Your instructions: Output a character-exact copy of the data, images removed.

Supplied records:

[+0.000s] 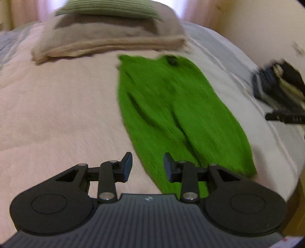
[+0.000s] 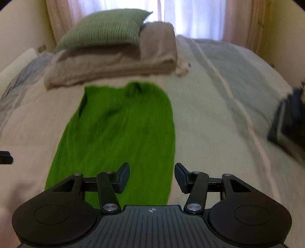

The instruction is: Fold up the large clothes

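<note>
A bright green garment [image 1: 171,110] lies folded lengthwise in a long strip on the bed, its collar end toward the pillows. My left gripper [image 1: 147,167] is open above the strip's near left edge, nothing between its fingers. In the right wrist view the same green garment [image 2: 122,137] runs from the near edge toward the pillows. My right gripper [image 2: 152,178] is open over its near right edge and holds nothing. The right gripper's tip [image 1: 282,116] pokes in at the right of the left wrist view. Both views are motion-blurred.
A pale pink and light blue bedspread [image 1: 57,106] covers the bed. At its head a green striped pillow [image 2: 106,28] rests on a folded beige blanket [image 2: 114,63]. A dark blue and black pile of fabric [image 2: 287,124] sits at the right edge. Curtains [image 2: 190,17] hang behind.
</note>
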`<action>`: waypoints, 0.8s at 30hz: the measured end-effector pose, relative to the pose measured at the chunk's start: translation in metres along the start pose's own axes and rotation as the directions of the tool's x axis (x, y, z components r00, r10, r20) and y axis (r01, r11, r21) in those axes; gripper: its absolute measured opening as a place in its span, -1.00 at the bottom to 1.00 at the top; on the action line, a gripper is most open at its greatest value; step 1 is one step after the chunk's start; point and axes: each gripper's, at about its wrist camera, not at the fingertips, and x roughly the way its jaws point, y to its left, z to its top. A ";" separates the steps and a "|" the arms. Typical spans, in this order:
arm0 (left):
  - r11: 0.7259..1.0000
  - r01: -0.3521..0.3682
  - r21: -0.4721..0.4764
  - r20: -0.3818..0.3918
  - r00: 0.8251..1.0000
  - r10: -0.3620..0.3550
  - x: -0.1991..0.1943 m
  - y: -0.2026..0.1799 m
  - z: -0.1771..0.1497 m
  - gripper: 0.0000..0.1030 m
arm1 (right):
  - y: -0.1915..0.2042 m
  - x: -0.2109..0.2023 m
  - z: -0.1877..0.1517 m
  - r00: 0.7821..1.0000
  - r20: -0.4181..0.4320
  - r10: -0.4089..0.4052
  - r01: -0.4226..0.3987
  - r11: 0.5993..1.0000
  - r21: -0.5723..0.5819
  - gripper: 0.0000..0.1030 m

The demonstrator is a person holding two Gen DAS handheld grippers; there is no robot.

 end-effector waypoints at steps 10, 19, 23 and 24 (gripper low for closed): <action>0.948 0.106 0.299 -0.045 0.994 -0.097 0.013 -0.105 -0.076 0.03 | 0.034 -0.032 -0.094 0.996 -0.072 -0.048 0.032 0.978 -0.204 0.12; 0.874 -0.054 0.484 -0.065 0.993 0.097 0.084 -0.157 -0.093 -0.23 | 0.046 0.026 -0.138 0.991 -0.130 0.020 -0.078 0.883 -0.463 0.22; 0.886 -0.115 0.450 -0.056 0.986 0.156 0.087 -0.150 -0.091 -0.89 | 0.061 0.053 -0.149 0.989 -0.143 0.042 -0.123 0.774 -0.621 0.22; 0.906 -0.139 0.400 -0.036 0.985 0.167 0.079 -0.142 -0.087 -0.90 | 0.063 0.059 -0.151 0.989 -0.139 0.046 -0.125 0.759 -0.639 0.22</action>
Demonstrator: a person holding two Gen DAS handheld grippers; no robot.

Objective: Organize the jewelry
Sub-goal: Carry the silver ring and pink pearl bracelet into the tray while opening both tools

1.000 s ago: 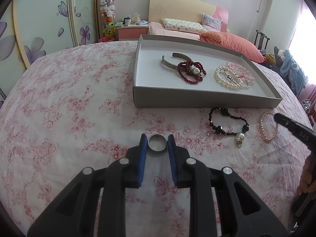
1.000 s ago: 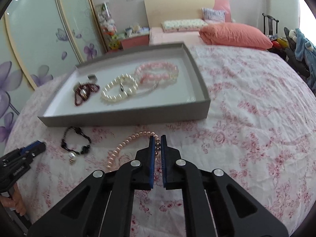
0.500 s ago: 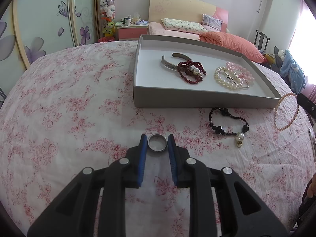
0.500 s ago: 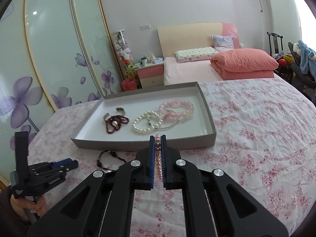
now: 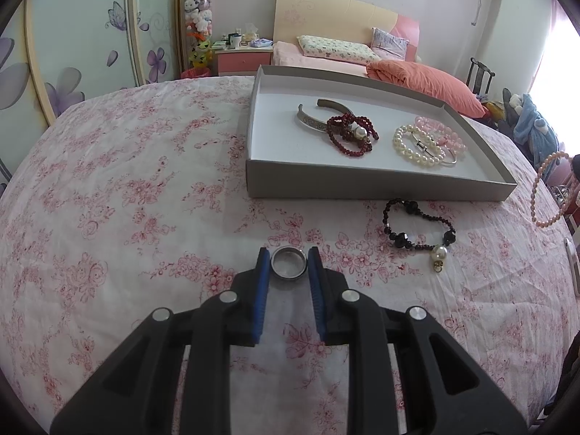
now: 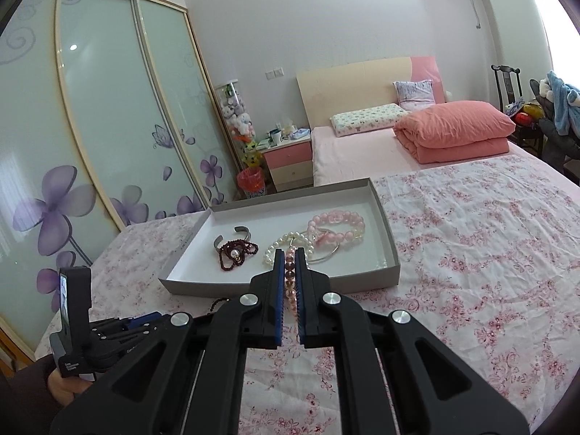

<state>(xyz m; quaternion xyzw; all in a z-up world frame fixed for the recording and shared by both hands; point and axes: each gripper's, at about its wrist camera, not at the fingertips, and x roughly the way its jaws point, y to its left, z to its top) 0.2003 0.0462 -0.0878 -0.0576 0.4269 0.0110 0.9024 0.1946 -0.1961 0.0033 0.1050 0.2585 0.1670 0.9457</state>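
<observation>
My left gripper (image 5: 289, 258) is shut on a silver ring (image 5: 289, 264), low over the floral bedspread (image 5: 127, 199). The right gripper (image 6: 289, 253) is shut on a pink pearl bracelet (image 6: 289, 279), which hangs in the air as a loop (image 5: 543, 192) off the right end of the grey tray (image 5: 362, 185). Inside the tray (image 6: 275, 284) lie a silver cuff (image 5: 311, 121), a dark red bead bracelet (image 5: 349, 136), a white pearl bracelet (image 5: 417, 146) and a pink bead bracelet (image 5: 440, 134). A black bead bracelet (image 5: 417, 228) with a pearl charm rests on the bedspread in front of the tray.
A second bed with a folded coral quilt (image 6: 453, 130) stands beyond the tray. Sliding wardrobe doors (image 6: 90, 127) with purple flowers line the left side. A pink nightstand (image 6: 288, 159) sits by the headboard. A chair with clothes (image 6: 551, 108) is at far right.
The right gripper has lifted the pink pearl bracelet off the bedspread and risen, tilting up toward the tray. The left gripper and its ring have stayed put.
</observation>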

Solution for this problem:
[+0.000s] 
[+0.000s] 

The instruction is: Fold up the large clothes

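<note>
A bright green garment [image 1: 171,110] lies folded lengthwise in a long strip on the bed, its collar end toward the pillows. My left gripper [image 1: 147,167] is open above the strip's near left edge, nothing between its fingers. In the right wrist view the same green garment [image 2: 122,137] runs from the near edge toward the pillows. My right gripper [image 2: 152,178] is open over its near right edge and holds nothing. The right gripper's tip [image 1: 282,116] pokes in at the right of the left wrist view. Both views are motion-blurred.
A pale pink and light blue bedspread [image 1: 57,106] covers the bed. At its head a green striped pillow [image 2: 106,28] rests on a folded beige blanket [image 2: 114,63]. A dark blue and black pile of fabric [image 2: 287,124] sits at the right edge. Curtains [image 2: 190,17] hang behind.
</note>
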`<action>`: waypoints, 0.8s at 30hz: the measured end-effector pose, relative to the pose measured at the chunk's start: translation in metres along the start pose's own axes and rotation as the directions of the tool's x axis (x, y, z components r00, r10, r20) and y axis (r01, r11, r21) in those axes; gripper: its absolute measured opening as a place in its span, -1.00 at the bottom to 1.00 at the top; on the action line, a gripper is most open at its greatest value; step 1 is one step after the chunk's start; point and axes: each gripper's, at about its wrist camera, not at the fingertips, and x roughly the way its jaws point, y to its left, z to its top. A ";" separates the steps and a "|" the arms. Typical spans, in this order:
arm0 (left):
  - r11: 0.7259..1.0000
  - r01: -0.3521..0.3682
  - r21: -0.4721..0.4764
  - r20: -0.3818..0.3918
  - r00: 0.8251..1.0000
  - r10: -0.3620..0.3550
  - x: -0.1991..0.1943 m
  - y: -0.2026..0.1799 m
  - z: -0.1771..0.1497 m
  - gripper: 0.0000..0.1030 m
arm1 (right):
  - y: -0.1915..0.2042 m
  - x: -0.2109..0.2023 m
  - z: -0.1877..0.1517 m
  - r00: 0.7821..1.0000
  - r20: -0.4181..0.4320
  - r10: -0.4089..0.4052
  - r01: -0.4226..0.3987
  - r11: 0.5993..1.0000
  - r21: -0.5723..0.5819
  - gripper: 0.0000..0.1030 m

The demonstrator is a person holding two Gen DAS handheld grippers; there is no robot.

 end-effector waypoints at steps 10, 19, 23 and 24 (gripper low for closed): <action>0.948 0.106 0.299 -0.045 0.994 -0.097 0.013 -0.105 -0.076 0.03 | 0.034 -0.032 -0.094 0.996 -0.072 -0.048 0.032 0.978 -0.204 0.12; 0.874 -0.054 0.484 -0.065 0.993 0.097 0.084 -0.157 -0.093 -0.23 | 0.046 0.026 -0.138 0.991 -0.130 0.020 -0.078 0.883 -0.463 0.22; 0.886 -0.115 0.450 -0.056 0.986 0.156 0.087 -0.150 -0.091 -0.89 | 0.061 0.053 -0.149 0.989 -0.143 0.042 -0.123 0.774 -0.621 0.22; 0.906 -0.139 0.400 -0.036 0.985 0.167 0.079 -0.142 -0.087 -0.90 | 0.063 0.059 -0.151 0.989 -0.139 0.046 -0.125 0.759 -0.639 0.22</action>
Demonstrator: a person holding two Gen DAS handheld grippers; no robot.

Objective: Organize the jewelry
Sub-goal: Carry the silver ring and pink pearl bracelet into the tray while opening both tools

1.000 s ago: 
1.000 s ago: 
0.500 s ago: 
0.500 s ago: 
now: 
now: 

<state>(xyz m; quaternion xyzw; all in a z-up world frame fixed for the recording and shared by both hands; point and axes: each gripper's, at about its wrist camera, not at the fingertips, and x roughly the way its jaws point, y to its left, z to its top) 0.2003 0.0462 -0.0878 -0.0576 0.4269 0.0110 0.9024 0.1946 -0.1961 0.0033 0.1050 0.2585 0.1670 0.9457</state>
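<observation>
My left gripper (image 5: 289, 258) is shut on a silver ring (image 5: 289, 264), low over the floral bedspread (image 5: 127, 199). The right gripper (image 6: 289, 253) is shut on a pink pearl bracelet (image 6: 289, 279), which hangs in the air as a loop (image 5: 543, 192) off the right end of the grey tray (image 5: 362, 185). Inside the tray (image 6: 275, 284) lie a silver cuff (image 5: 311, 121), a dark red bead bracelet (image 5: 349, 136), a white pearl bracelet (image 5: 417, 146) and a pink bead bracelet (image 5: 440, 134). A black bead bracelet (image 5: 417, 228) with a pearl charm rests on the bedspread in front of the tray.
A second bed with a folded coral quilt (image 6: 453, 130) stands beyond the tray. Sliding wardrobe doors (image 6: 90, 127) with purple flowers line the left side. A pink nightstand (image 6: 288, 159) sits by the headboard. A chair with clothes (image 6: 551, 108) is at far right.
The right gripper has lifted the pink pearl bracelet off the bedspread and risen, tilting up toward the tray. The left gripper and its ring have stayed put.
</observation>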

The work on this exercise has been finished.